| Task instructions |
For the word "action", find each line in the entries where it occurs and copy that line.

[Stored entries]

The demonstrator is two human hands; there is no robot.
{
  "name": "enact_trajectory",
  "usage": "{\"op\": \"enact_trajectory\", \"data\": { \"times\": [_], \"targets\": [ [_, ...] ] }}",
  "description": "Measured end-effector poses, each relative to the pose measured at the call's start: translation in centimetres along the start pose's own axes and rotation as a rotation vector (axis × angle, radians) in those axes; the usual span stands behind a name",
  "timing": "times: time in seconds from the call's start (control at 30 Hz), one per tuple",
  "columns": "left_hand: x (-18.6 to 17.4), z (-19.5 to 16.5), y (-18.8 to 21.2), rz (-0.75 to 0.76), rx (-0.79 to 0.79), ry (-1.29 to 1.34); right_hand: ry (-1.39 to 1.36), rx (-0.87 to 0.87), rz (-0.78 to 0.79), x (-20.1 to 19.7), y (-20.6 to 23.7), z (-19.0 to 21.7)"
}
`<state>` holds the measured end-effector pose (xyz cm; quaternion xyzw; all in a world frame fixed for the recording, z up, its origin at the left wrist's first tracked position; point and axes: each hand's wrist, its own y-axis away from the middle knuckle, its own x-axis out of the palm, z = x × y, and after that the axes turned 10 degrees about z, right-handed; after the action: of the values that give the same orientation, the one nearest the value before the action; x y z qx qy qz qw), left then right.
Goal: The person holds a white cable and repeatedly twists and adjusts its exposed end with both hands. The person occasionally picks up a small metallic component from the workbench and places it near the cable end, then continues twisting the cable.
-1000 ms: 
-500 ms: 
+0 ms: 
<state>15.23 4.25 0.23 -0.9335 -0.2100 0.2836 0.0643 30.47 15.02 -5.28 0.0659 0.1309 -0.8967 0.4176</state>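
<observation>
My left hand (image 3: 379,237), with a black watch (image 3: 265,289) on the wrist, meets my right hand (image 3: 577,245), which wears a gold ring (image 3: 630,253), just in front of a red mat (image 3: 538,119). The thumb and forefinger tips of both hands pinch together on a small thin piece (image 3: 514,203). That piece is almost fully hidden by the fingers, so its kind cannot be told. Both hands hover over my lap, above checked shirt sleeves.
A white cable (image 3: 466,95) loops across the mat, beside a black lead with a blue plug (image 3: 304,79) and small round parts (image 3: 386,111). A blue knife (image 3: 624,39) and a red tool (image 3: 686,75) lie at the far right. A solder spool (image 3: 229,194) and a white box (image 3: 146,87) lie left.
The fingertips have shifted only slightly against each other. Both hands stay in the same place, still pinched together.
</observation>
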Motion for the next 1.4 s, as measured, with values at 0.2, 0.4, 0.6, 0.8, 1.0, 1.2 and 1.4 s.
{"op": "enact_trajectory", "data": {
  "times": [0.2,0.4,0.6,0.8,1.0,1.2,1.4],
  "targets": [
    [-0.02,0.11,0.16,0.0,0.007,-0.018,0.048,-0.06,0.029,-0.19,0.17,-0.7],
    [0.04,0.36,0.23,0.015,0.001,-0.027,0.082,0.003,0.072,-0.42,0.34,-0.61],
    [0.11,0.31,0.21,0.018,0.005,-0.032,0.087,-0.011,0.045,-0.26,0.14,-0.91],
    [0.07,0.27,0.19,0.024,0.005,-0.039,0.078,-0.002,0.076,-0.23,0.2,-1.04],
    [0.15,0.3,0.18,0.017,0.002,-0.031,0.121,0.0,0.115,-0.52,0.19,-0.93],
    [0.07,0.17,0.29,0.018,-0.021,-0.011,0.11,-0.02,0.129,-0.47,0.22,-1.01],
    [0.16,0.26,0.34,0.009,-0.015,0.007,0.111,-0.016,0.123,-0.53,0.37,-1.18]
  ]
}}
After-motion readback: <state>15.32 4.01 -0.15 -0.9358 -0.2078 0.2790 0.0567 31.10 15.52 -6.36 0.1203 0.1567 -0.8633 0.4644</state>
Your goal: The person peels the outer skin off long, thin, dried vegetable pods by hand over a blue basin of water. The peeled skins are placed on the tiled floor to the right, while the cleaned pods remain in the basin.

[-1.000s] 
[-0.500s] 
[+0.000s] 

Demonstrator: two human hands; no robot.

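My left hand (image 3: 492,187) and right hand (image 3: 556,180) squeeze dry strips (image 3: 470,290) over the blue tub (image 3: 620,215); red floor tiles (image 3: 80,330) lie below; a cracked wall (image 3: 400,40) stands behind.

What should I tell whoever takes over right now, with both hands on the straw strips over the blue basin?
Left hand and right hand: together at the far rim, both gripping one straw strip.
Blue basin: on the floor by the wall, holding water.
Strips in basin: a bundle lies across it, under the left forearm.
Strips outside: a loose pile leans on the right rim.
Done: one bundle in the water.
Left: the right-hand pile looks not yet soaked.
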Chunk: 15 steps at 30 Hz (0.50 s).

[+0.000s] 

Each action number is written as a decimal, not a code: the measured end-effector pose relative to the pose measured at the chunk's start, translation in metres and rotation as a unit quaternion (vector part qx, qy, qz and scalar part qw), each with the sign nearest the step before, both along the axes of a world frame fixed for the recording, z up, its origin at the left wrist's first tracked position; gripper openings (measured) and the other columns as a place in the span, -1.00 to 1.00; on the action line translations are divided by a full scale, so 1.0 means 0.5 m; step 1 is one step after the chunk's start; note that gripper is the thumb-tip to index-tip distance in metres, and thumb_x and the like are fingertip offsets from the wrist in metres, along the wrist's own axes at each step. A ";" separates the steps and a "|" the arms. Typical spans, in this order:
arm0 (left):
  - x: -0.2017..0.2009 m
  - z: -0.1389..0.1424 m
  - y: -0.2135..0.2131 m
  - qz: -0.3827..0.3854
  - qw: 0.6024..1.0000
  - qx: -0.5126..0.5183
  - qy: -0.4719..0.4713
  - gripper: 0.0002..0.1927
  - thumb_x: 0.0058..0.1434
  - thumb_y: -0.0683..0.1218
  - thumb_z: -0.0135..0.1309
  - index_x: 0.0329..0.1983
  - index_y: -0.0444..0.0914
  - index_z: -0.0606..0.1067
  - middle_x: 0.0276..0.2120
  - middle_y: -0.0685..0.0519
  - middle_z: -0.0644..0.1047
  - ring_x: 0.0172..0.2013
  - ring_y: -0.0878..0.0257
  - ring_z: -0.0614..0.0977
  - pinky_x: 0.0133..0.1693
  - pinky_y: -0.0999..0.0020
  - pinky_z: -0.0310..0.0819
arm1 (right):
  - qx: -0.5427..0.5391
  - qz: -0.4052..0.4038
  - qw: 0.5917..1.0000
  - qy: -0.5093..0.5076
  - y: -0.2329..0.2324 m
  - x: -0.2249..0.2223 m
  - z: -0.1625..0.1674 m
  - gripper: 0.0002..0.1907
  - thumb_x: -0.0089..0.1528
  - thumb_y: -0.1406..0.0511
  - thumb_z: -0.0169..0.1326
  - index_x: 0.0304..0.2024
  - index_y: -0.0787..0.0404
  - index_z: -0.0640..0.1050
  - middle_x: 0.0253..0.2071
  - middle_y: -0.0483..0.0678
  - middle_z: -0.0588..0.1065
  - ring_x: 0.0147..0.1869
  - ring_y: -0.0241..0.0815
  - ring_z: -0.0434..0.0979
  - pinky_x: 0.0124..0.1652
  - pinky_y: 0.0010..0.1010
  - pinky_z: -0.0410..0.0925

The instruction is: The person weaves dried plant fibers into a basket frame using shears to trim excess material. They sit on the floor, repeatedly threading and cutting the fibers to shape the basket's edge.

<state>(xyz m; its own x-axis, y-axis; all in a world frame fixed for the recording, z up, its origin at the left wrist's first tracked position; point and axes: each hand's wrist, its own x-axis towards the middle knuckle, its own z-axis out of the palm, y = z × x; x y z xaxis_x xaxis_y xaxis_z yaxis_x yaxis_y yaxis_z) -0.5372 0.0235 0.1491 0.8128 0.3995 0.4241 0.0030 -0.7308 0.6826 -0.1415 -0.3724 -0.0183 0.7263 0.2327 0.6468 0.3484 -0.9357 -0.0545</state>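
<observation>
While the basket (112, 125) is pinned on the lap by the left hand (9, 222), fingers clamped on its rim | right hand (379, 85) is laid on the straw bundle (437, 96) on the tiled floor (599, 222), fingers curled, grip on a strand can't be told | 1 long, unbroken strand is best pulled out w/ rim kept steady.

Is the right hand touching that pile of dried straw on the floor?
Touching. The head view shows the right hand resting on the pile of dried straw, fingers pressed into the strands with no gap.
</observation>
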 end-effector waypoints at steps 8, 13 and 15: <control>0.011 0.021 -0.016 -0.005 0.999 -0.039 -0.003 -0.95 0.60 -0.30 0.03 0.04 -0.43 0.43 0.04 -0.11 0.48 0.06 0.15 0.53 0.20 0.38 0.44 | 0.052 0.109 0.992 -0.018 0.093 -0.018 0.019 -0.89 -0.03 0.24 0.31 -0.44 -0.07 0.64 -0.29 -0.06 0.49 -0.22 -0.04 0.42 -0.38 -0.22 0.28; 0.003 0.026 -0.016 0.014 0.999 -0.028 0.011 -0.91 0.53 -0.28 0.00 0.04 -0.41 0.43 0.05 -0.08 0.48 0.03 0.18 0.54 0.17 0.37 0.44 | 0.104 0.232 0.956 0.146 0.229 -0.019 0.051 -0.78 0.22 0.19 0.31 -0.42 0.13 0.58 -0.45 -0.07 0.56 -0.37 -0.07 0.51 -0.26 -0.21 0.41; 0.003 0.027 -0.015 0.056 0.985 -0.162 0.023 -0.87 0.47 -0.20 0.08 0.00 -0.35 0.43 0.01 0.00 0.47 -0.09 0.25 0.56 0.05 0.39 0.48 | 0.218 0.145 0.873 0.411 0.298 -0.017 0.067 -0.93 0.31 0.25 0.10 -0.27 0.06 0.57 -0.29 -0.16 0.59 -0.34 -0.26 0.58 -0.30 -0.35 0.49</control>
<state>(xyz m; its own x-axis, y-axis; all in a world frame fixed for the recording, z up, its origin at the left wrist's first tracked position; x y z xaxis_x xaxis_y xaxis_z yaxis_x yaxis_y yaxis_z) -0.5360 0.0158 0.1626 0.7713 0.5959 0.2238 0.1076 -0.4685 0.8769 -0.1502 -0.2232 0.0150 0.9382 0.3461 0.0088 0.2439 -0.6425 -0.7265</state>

| Answer to this problem |
`<state>` holds the measured end-effector pose (xyz cm; quaternion xyzw; all in a world frame fixed for the recording, z up, its origin at the left wrist's first tracked position; point and axes: each hand's wrist, its own y-axis away from the middle knuckle, its own x-axis out of the palm, z = x × y, and after that the axes turned 10 degrees about z, right-handed; after the action: of the values that give the same orientation, the one nearest the value before the action; x y z qx qy qz qw), left then right.
Each action number is written as a decimal, not a code: the measured end-effector pose relative to the pose measured at the chunk's start, translation in metres and rotation as a unit quaternion (vector part qx, qy, qz and scalar part qw), each with the sign nearest the step before, both along the axes of a world frame fixed for the recording, z up, its origin at the left wrist's first tracked position; gripper openings (measured) and the other columns as a place in the span, -1.00 to 1.00; on the action line translations are divided by a full scale, so 1.0 means 0.5 m; step 1 is one step after the chunk's start; note that gripper is the thumb-tip to index-tip distance in metres, and thumb_x and the like are fingertip offsets from the wrist in metres, along the wrist's own axes at each step. A ";" separates the steps and a "|" the arms. Typical spans, in this order:

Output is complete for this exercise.